_Work instruction:_ Type the listing below out again exactly. No images.

_Supplied information:_
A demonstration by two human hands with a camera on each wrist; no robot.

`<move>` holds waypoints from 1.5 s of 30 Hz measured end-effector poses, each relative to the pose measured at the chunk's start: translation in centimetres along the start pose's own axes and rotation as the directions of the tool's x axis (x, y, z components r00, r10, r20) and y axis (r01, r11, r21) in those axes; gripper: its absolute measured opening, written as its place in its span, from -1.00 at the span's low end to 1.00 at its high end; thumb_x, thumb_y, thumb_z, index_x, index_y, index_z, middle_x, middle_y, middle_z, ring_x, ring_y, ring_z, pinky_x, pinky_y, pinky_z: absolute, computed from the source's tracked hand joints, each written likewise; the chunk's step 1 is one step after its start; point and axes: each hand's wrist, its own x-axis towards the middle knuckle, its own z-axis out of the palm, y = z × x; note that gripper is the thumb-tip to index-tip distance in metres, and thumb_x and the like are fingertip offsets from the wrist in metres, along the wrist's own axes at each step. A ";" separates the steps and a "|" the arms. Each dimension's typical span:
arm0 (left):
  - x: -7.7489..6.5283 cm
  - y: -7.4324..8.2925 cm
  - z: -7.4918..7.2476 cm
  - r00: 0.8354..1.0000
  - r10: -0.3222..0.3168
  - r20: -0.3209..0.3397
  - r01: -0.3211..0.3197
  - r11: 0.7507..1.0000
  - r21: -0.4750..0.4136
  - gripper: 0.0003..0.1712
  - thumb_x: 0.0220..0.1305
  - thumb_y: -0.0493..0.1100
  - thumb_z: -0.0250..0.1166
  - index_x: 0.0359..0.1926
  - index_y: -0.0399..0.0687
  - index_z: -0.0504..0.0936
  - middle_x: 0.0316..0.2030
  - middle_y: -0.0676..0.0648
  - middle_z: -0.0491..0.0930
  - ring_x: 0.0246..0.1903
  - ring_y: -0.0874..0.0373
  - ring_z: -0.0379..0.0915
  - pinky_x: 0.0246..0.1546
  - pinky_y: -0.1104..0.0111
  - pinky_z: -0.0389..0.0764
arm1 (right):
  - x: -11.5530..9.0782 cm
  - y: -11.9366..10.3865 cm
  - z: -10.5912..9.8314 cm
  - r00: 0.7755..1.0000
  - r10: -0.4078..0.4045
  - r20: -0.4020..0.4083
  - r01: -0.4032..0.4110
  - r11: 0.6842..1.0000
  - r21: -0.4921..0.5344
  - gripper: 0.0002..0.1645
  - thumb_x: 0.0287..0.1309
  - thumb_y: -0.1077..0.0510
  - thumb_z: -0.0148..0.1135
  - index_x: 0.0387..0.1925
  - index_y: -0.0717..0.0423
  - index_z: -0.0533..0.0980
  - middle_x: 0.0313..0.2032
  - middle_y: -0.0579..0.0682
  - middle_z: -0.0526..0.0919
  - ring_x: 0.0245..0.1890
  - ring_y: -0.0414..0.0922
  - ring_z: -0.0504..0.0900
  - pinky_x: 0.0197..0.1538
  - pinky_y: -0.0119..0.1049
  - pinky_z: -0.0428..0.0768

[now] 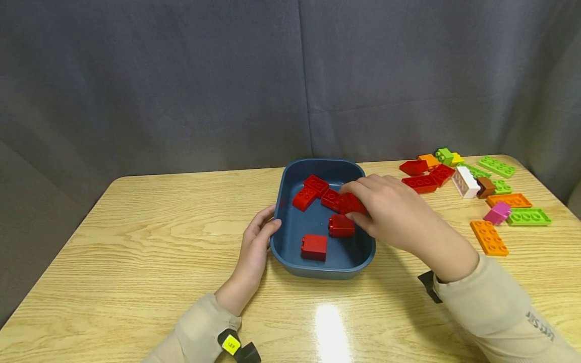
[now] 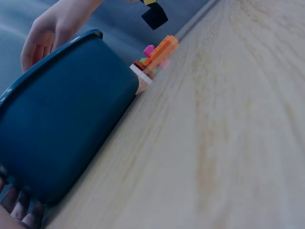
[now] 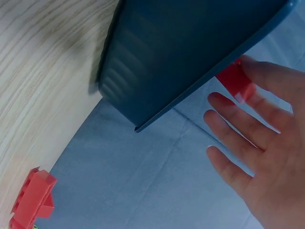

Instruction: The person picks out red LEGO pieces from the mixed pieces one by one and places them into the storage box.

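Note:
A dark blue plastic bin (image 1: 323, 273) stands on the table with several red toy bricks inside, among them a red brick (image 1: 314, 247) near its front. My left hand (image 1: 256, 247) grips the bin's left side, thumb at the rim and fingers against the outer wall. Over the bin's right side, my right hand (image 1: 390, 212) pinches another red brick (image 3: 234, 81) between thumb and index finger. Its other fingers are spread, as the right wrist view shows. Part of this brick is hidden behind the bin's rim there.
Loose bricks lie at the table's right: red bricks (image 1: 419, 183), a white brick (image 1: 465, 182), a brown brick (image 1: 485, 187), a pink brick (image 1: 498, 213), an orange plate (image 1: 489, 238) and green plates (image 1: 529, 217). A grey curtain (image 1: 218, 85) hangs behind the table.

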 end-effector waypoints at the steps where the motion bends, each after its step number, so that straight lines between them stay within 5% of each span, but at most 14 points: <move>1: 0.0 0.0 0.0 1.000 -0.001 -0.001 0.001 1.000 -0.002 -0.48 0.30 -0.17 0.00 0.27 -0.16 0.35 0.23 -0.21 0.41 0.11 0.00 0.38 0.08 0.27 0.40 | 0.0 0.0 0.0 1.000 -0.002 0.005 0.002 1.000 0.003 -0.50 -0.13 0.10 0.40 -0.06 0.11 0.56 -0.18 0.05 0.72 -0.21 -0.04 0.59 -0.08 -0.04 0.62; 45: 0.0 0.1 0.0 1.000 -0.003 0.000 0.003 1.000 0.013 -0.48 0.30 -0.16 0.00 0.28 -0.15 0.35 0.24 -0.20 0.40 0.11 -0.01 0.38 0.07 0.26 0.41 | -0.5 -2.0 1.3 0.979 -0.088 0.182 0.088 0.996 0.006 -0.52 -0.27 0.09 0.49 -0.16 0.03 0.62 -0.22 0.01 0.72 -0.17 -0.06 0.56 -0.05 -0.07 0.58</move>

_Answer for this exercise:_
A demonstration by two human hands with a camera on each wrist; no robot.

`<move>` holds waypoints from 1.5 s of 30 Hz measured end-effector poses, each relative to the pose measured at the chunk's start: translation in centimetres along the start pose's own axes and rotation as the directions of the tool's x axis (x, y, z components r00, r10, r20) and y axis (r01, r11, r21) in those axes; gripper: its absolute measured opening, written as its place in its span, from -1.00 at the span's low end to 1.00 at its high end; thumb_x, thumb_y, thumb_z, index_x, index_y, index_z, middle_x, middle_y, middle_z, ring_x, ring_y, ring_z, pinky_x, pinky_y, pinky_z: absolute, computed from the source's tracked hand joints, each written likewise; the chunk's step 1 is one step after its start; point and axes: each hand's wrist, its own x-axis towards the middle knuckle, its own z-axis out of the palm, y = z × x; note that gripper is the thumb-tip to index-tip distance in metres, and thumb_x and the like are fingertip offsets from the wrist in metres, along the wrist's own axes at each step. A ";" separates the steps and a "|" the arms. Each dimension's typical span:
arm0 (left):
  - x: -7.7489..6.5283 cm
  - y: -7.4324..8.2925 cm
  - z: -7.4918..7.2476 cm
  - r00: 0.8354..1.0000
  - r10: -0.3222..0.3168
  - r20: -0.3209..0.3397
  - r01: -0.3211..0.3197
  - r11: 0.7507..1.0000
  - r21: -0.4750..0.4136
  - gripper: 0.0003..0.1712
  - thumb_x: 0.0220..0.1305
  - thumb_y: -0.0493..0.1100
  - thumb_z: -0.0250..0.1166
  - index_x: 0.0359..0.1926
  - index_y: -0.0399..0.0687
  - index_z: -0.0504..0.0936
  - middle_x: 0.0316..0.2030
  - middle_y: -0.0676..0.0648
  - middle_z: -0.0491..0.0930
  - ring_x: 0.0246..0.1903
  - ring_y: -0.0874..0.0373
  - ring_z: -0.0379..0.0915
  - pinky_x: 0.0246..0.1546
  - pinky_y: -0.1104..0.0111
  - pinky_z: -0.0389..0.0764
arm1 (right):
  - x: -11.5530..9.0782 cm
  - y: -11.9366..10.3865 cm
  - z: -10.5912..9.8314 cm
  - r00: 0.7755..1.0000
  - r10: -0.4078..0.4045
  - r20: -0.4020..0.4083
  - r01: -0.4032..0.4110
  - r11: 0.6842..1.0000
  - r21: -0.4921..0.5344
  - gripper: 0.0002..0.1645
  - thumb_x: 0.0287..0.1309
  - thumb_y: -0.1077..0.0510
  - thumb_z: -0.0148..0.1135
  - index_x: 0.0387..0.1925
  - index_y: -0.0717..0.0423
  - index_z: -0.0533..0.0980
  - middle_x: 0.0313..0.2032
  - middle_y: -0.0579..0.0682
  - middle_z: -0.0526..0.0919
  - ring_x: 0.0245..0.1890
  - ring_y: -0.0414..0.0922
  - ring_z: -0.0504..0.0900
  - pinky_x: 0.0197..0.1538
  - pinky_y: -0.0119..0.1049
  - pinky_z: -0.0428..0.0768

[now] 
[now] 
[now] 

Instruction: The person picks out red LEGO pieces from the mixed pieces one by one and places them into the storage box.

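Note:
A dark blue plastic bin (image 1: 323, 273) stands on the table with several red toy bricks inside, among them a red brick (image 1: 314, 247) near its front. My left hand (image 1: 256, 247) grips the bin's left side, thumb at the rim and fingers against the outer wall. Over the bin's right side, my right hand (image 1: 390, 212) pinches another red brick (image 3: 234, 81) between thumb and index finger. Its other fingers are spread, as the right wrist view shows. Part of this brick is hidden behind the bin's rim there.
Loose bricks lie at the table's right: red bricks (image 1: 419, 183), a white brick (image 1: 465, 182), a brown brick (image 1: 485, 187), a pink brick (image 1: 498, 213), an orange plate (image 1: 489, 238) and green plates (image 1: 529, 217). A grey curtain (image 1: 218, 85) hangs behind the table.
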
 end-effector waypoints at the steps where the motion bends, each after its step number, so that straight lines between them stay within 5% of each span, but at most 14 points: <move>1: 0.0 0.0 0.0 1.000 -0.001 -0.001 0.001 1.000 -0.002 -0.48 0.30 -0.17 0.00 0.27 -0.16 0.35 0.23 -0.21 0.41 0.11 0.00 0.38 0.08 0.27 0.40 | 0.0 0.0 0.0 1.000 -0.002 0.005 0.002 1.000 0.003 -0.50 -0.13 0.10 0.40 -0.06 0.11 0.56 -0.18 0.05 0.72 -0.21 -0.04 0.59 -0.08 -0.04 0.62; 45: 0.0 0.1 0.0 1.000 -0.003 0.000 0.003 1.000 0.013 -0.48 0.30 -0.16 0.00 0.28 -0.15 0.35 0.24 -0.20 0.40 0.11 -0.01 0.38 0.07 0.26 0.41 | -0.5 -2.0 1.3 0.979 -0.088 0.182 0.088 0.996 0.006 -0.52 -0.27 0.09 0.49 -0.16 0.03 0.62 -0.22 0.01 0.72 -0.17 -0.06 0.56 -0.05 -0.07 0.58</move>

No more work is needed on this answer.